Questions about the Class of 2018 Beloit Mindset List

Professor Angry and I have mixed feelings about tomorrow’s expected release of the Beloit Class of 2018 Mindset List. On the one hand, we’ll get to start debunking another poorly researched and written list of trivia unconvincingly connected to incoming  college freshman. On the other hand, since our goal is to destroy the Beloit Mindset List, its continued existence is a painful failure.

We already know a few things about the new list. It won’t be funny. It will have little to do with the “mindset” of new college students. Here are a few questions about the new list that we’ll learn the answers to tomorrow.
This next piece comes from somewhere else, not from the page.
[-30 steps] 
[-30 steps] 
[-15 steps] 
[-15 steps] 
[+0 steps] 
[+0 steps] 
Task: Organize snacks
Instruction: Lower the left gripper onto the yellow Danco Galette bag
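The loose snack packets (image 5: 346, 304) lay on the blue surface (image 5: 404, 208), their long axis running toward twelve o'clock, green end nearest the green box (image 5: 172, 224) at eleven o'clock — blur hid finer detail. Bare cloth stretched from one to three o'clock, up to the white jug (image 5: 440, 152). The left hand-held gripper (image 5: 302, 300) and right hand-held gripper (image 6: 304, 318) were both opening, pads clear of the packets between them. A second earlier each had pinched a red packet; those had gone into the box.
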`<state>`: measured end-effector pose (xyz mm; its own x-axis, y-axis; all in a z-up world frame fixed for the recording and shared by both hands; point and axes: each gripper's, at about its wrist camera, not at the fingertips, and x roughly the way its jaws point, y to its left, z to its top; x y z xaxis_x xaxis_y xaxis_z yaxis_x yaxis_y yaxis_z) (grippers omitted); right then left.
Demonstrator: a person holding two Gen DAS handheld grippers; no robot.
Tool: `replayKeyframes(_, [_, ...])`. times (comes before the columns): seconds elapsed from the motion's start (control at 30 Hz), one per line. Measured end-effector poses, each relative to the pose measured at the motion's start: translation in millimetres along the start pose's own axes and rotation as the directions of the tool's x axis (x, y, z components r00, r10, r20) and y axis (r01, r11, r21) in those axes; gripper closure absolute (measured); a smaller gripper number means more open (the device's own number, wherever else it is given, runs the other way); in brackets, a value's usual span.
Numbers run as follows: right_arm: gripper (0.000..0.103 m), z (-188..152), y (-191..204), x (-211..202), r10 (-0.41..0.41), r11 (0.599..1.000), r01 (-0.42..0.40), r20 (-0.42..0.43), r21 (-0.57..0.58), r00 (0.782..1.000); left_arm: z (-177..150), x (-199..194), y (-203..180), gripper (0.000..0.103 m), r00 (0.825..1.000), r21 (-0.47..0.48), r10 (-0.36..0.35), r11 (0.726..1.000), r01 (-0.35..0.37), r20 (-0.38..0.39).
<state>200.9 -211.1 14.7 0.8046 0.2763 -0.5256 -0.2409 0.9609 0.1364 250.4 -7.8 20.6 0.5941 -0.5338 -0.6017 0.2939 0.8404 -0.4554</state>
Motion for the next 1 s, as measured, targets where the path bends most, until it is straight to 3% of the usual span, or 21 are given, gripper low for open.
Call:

1. Will the list be as error-ridden as previous lists? As I examine items from past lists, I continue to be amazed at how many easily checked errors they contain. It would seemingly be simple for Messrs. McBride and Nief to hire a couple of student fact-checkers to check their work. However, if they have any interest in accuracy, they’ve kept it well hidden.

2. How will media respond to the list? If last year is any indication, fewer media outlets are publishing the Mindset List uncritically and more are critiquing it or mocking it. This is a trend I hope continues. In the age of Buzzfeed, the Mindset list is just one of countless pointless listicles floating around the Internet. What sets it apart is its academic pedigree and unwarranted attention from the media. While not as satisfying as complete destruction of the list, having it mostly ignored would be a well-deserved fate.

3. Will the list change at all? The Mindset List for years has contained familiar tropes and tics. The meaning of words change. People are shaped by the events that took place in the year of their birth. Things that happened over 18 years ago never happened. Do Messrs. McBride and Nief have any new ideas? Probably not.

We expect two more posts here before the new Mindset List is released: (1) an essay on how the Mindset List could actually be improved (if it continues to survive destruction) and (2) Prof. Angry’s and my Class of 2018 Beloit Mindlessness List, which like the Mindset List itself, is just a bunch of made-up stuff.

#38 in a Series Examining Every Item on the Beloit Mindset List

Threatening to shut down the government during Federal budget negotiations has always been an anticipated tactic. (Class of 2017, #17)

Growing up with the family dog, one of them has worn an electronic collar, while the other has toted an electronic lifeline. (Class of 2017, #18)

The Mindset List web site used to claim that it started as “a witty [sic] way of saying to faculty colleagues ‘watch your references.’” The line may be insulting to professors, but its meaning is clear.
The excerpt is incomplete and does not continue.